YOUR ASSIGNMENT
Using the entries that follow, transcribe only the lines from the line with "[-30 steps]" to the line with "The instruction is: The", both included, exactly as they stand and without pictures.

Records drawn from a dataset
►

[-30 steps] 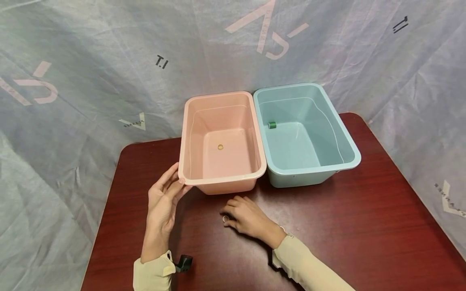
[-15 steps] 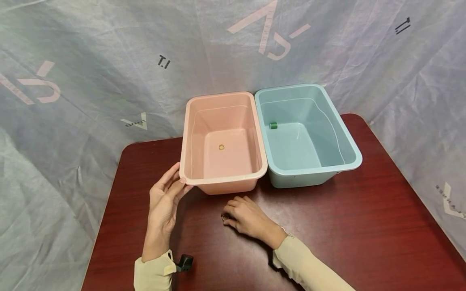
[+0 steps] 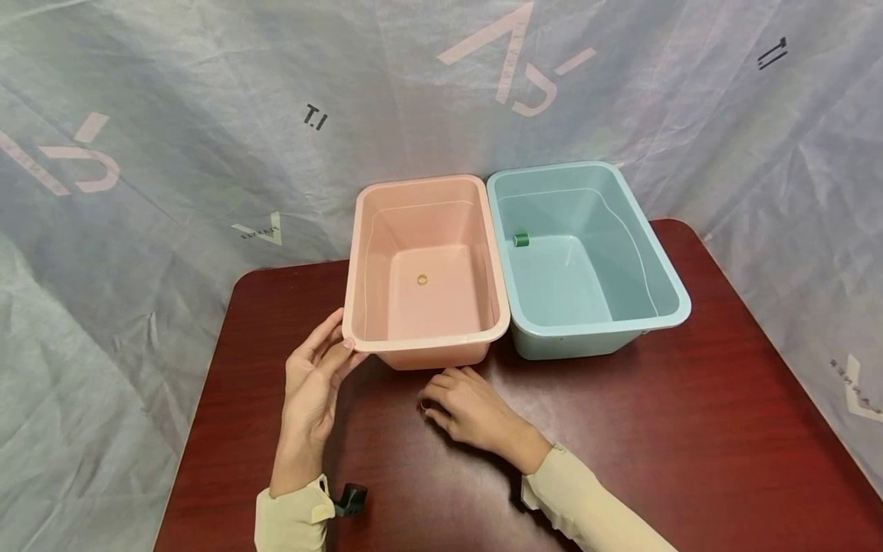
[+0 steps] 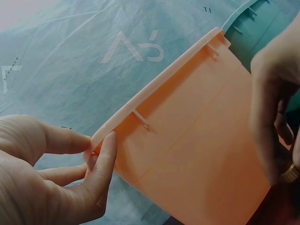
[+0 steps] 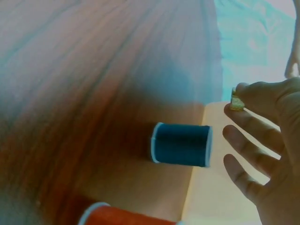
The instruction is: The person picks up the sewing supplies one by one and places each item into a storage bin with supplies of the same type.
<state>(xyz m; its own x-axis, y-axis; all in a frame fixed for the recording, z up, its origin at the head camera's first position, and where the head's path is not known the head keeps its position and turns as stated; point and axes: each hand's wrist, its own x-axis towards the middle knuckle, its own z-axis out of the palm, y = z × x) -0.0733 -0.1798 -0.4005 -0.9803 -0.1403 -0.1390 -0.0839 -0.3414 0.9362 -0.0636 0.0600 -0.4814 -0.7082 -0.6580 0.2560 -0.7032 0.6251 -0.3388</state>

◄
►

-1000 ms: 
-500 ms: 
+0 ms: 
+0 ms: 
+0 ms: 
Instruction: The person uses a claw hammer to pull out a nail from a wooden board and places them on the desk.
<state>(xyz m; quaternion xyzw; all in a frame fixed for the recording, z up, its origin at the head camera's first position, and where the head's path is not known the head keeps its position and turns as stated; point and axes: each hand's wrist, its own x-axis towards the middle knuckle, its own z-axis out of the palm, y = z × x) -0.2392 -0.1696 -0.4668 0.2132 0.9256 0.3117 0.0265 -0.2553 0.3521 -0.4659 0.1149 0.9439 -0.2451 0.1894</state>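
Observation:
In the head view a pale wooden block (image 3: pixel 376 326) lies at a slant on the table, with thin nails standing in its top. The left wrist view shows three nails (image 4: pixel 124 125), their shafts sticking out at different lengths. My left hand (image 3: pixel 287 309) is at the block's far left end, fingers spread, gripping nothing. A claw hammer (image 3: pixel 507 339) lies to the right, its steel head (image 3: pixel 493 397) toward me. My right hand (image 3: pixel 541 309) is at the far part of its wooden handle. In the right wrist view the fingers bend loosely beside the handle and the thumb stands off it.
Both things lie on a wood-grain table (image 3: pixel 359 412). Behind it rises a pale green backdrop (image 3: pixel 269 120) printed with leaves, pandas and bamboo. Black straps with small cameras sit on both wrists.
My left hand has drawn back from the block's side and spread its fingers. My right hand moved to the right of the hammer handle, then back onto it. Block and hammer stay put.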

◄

SOLUTION TO THE EXERCISE
[-30 steps] 
[-15 steps] 
[+0 steps] 
[+0 steps] 
[+0 steps] 
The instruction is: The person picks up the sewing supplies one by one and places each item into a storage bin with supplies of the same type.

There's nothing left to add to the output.